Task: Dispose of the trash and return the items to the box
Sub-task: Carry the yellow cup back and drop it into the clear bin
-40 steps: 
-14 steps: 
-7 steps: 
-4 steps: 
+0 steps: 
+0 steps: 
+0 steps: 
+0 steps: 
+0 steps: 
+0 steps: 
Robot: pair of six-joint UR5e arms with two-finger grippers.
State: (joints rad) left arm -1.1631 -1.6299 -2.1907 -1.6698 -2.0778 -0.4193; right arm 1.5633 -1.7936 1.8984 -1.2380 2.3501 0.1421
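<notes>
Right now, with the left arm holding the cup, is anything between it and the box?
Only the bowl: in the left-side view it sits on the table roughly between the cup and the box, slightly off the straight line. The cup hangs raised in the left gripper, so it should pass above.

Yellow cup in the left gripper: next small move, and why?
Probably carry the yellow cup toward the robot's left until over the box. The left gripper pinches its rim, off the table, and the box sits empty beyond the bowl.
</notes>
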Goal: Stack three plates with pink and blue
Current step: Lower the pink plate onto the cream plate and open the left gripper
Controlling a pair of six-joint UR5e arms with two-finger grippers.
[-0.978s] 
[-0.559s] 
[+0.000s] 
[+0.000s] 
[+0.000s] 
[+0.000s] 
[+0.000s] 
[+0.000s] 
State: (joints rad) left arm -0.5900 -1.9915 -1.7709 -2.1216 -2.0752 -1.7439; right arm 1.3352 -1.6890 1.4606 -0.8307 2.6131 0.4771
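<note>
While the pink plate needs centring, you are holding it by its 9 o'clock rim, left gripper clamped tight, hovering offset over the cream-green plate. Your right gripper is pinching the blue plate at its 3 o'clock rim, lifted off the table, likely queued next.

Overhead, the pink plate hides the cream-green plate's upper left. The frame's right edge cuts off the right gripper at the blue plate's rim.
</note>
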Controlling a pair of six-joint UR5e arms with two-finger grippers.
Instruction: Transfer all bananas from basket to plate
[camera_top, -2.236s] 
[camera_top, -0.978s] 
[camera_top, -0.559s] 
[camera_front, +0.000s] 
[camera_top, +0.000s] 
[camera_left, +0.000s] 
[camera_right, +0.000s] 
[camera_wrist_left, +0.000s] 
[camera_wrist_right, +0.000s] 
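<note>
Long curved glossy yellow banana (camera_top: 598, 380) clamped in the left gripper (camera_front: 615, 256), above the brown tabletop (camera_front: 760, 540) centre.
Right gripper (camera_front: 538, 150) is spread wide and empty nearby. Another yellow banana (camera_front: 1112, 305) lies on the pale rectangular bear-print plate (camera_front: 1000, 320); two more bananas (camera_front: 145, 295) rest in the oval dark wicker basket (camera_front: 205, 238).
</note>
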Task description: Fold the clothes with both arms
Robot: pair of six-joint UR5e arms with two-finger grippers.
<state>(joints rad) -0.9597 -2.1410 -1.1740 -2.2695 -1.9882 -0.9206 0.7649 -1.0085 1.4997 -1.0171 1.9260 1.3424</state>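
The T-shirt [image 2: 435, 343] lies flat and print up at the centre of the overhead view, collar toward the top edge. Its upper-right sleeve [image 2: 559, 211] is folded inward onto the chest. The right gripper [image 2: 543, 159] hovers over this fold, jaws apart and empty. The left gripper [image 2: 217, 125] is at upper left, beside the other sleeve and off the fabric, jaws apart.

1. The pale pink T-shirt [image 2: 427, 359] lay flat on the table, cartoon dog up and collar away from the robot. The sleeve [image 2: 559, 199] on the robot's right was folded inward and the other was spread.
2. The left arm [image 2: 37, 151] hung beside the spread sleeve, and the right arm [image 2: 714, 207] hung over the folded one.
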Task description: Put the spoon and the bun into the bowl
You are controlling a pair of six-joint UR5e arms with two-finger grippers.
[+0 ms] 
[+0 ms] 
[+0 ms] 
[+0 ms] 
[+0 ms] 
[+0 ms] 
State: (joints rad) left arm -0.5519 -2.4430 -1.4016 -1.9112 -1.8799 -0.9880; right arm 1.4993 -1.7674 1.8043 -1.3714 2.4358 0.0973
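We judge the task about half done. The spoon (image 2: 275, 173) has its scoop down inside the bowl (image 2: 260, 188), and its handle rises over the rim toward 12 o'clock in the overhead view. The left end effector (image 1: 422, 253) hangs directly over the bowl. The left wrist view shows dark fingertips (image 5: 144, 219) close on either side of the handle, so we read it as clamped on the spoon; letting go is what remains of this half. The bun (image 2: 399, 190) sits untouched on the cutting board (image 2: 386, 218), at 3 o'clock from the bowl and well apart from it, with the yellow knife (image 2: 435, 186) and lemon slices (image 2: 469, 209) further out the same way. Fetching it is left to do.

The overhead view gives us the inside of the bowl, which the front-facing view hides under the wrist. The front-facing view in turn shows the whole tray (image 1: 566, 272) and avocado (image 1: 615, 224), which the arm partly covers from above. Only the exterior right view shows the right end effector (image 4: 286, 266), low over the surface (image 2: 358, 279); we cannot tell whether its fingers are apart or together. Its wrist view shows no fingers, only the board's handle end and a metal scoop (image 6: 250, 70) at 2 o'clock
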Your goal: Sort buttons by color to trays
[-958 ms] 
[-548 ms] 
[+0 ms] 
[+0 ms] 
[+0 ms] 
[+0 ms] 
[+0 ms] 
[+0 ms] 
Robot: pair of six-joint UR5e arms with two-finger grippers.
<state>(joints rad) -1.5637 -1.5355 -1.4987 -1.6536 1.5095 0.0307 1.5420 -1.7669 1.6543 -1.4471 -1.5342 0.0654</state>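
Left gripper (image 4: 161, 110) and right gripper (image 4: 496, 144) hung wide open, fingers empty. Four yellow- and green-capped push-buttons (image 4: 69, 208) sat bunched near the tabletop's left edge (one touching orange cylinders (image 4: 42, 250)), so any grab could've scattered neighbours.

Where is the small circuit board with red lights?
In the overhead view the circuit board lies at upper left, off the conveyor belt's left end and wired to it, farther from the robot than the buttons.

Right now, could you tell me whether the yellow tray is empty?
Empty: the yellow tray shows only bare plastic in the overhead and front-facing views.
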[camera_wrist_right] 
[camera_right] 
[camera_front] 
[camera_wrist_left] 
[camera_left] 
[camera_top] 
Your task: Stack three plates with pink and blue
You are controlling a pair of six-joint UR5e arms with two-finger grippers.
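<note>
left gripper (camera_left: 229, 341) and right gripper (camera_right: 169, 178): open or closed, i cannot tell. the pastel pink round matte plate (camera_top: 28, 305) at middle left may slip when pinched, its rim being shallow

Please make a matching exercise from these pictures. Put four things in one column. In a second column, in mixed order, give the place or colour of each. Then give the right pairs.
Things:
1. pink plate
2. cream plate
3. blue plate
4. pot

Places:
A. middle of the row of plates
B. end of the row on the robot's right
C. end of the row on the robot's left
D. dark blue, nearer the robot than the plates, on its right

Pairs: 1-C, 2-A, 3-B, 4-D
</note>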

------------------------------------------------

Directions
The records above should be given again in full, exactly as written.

Task answer
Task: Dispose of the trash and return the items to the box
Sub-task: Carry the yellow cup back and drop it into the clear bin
-40 steps: 
-14 steps: 
-7 steps: 
-4 steps: 
+0 steps: 
+0 steps: 
+0 steps: 
+0 steps: 
+0 steps: 
+0 steps: 
Robot: pair of six-joint UR5e arms with two-finger grippers.
State: (joints rad) left arm -1.1631 -1.6299 -2.1907 -1.6698 -2.0778 -0.4193; right arm 1.5633 -1.7936 1.8984 -1.2380 2.3501 0.1421
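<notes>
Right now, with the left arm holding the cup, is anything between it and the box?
Only the bowl: in the left-side view it sits on the table roughly between the cup and the box, slightly off the straight line. The cup hangs raised in the left gripper, so it should pass above.

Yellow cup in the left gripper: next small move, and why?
Probably carry the yellow cup toward the robot's left until over the box. The left gripper pinches its rim, off the table, and the box sits empty beyond the bowl.
</notes>
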Goal: Stack three plates with pink and blue
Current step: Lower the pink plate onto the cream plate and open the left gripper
Controlling a pair of six-joint UR5e arms with two-finger grippers.
[-0.978s] 
[-0.559s] 
[+0.000s] 
[+0.000s] 
[+0.000s] 
[+0.000s] 
[+0.000s] 
[+0.000s] 
State: (joints rad) left arm -0.5900 -1.9915 -1.7709 -2.1216 -2.0752 -1.7439; right arm 1.3352 -1.6890 1.4606 -0.8307 2.6131 0.4771
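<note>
While the pink plate needs centring, you are holding it by its 9 o'clock rim, left gripper clamped tight, hovering offset over the cream-green plate. Your right gripper is pinching the blue plate at its 3 o'clock rim, lifted off the table, likely queued next.

Overhead, the pink plate hides the cream-green plate's upper left. The frame's right edge cuts off the right gripper at the blue plate's rim.
</note>
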Controlling a pair of six-joint UR5e arms with two-finger grippers.
Instruction: Transfer all bananas from basket to plate
[camera_top, -2.236s] 
[camera_top, -0.978s] 
[camera_top, -0.559s] 
[camera_front, +0.000s] 
[camera_top, +0.000s] 
[camera_left, +0.000s] 
[camera_right, +0.000s] 
[camera_wrist_left, +0.000s] 
[camera_wrist_right, +0.000s] 
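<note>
Long curved glossy yellow banana (camera_top: 598, 380) clamped in the left gripper (camera_front: 615, 256), above the brown tabletop (camera_front: 760, 540) centre.
Right gripper (camera_front: 538, 150) is spread wide and empty nearby. Another yellow banana (camera_front: 1112, 305) lies on the pale rectangular bear-print plate (camera_front: 1000, 320); two more bananas (camera_front: 145, 295) rest in the oval dark wicker basket (camera_front: 205, 238).
</note>
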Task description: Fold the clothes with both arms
Robot: pair of six-joint UR5e arms with two-finger grippers.
<state>(joints rad) -0.9597 -2.1410 -1.1740 -2.2695 -1.9882 -0.9206 0.7649 -1.0085 1.4997 -1.0171 1.9260 1.3424</state>
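The T-shirt [image 2: 435, 343] lies flat and print up at the centre of the overhead view, collar toward the top edge. Its upper-right sleeve [image 2: 559, 211] is folded inward onto the chest. The right gripper [image 2: 543, 159] hovers over this fold, jaws apart and empty. The left gripper [image 2: 217, 125] is at upper left, beside the other sleeve and off the fabric, jaws apart.

1. The pale pink T-shirt [image 2: 427, 359] lay flat on the table, cartoon dog up and collar away from the robot. The sleeve [image 2: 559, 199] on the robot's right was folded inward and the other was spread.
2. The left arm [image 2: 37, 151] hung beside the spread sleeve, and the right arm [image 2: 714, 207] hung over the folded one.
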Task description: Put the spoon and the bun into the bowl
You are controlling a pair of six-joint UR5e arms with two-finger grippers.
[+0 ms] 
[+0 ms] 
[+0 ms] 
[+0 ms] 
[+0 ms] 
[+0 ms] 
State: (joints rad) left arm -0.5519 -2.4430 -1.4016 -1.9112 -1.8799 -0.9880; right arm 1.4993 -1.7674 1.8043 -1.3714 2.4358 0.0973
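We judge the task about half done. The spoon (image 2: 275, 173) has its scoop down inside the bowl (image 2: 260, 188), and its handle rises over the rim toward 12 o'clock in the overhead view. The left end effector (image 1: 422, 253) hangs directly over the bowl. The left wrist view shows dark fingertips (image 5: 144, 219) close on either side of the handle, so we read it as clamped on the spoon; letting go is what remains of this half. The bun (image 2: 399, 190) sits untouched on the cutting board (image 2: 386, 218), at 3 o'clock from the bowl and well apart from it, with the yellow knife (image 2: 435, 186) and lemon slices (image 2: 469, 209) further out the same way. Fetching it is left to do.

The overhead view gives us the inside of the bowl, which the front-facing view hides under the wrist. The front-facing view in turn shows the whole tray (image 1: 566, 272) and avocado (image 1: 615, 224), which the arm partly covers from above. Only the exterior right view shows the right end effector (image 4: 286, 266), low over the surface (image 2: 358, 279); we cannot tell whether its fingers are apart or together. Its wrist view shows no fingers, only the board's handle end and a metal scoop (image 6: 250, 70) at 2 o'clock
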Your goal: Sort buttons by color to trays
[-958 ms] 
[-548 ms] 
[+0 ms] 
[+0 ms] 
[+0 ms] 
[+0 ms] 
[+0 ms] 
[+0 ms] 
Robot: pair of six-joint UR5e arms with two-finger grippers.
<state>(joints rad) -1.5637 -1.5355 -1.4987 -1.6536 1.5095 0.0307 1.5420 -1.7669 1.6543 -1.4471 -1.5342 0.0654</state>
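Left gripper (image 4: 161, 110) and right gripper (image 4: 496, 144) hung wide open, fingers empty. Four yellow- and green-capped push-buttons (image 4: 69, 208) sat bunched near the tabletop's left edge (one touching orange cylinders (image 4: 42, 250)), so any grab could've scattered neighbours.

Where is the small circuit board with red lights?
In the overhead view the circuit board lies at upper left, off the conveyor belt's left end and wired to it, farther from the robot than the buttons.

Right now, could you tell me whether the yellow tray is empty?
Empty: the yellow tray shows only bare plastic in the overhead and front-facing views.
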[camera_wrist_right] 
[camera_right] 
[camera_front] 
[camera_wrist_left] 
[camera_left] 
[camera_top] 
Your task: Stack three plates with pink and blue
You are controlling a pair of six-joint UR5e arms with two-finger grippers.
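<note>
left gripper (camera_left: 229, 341) and right gripper (camera_right: 169, 178): open or closed, i cannot tell. the pastel pink round matte plate (camera_top: 28, 305) at middle left may slip when pinched, its rim being shallow

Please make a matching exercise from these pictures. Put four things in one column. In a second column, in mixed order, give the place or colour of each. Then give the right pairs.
Things:
1. pink plate
2. cream plate
3. blue plate
4. pot

Places:
A. middle of the row of plates
B. end of the row on the robot's right
C. end of the row on the robot's left
D. dark blue, nearer the robot than the plates, on its right

Pairs: 1-C, 2-A, 3-B, 4-D
</note>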

There is nothing more to the answer.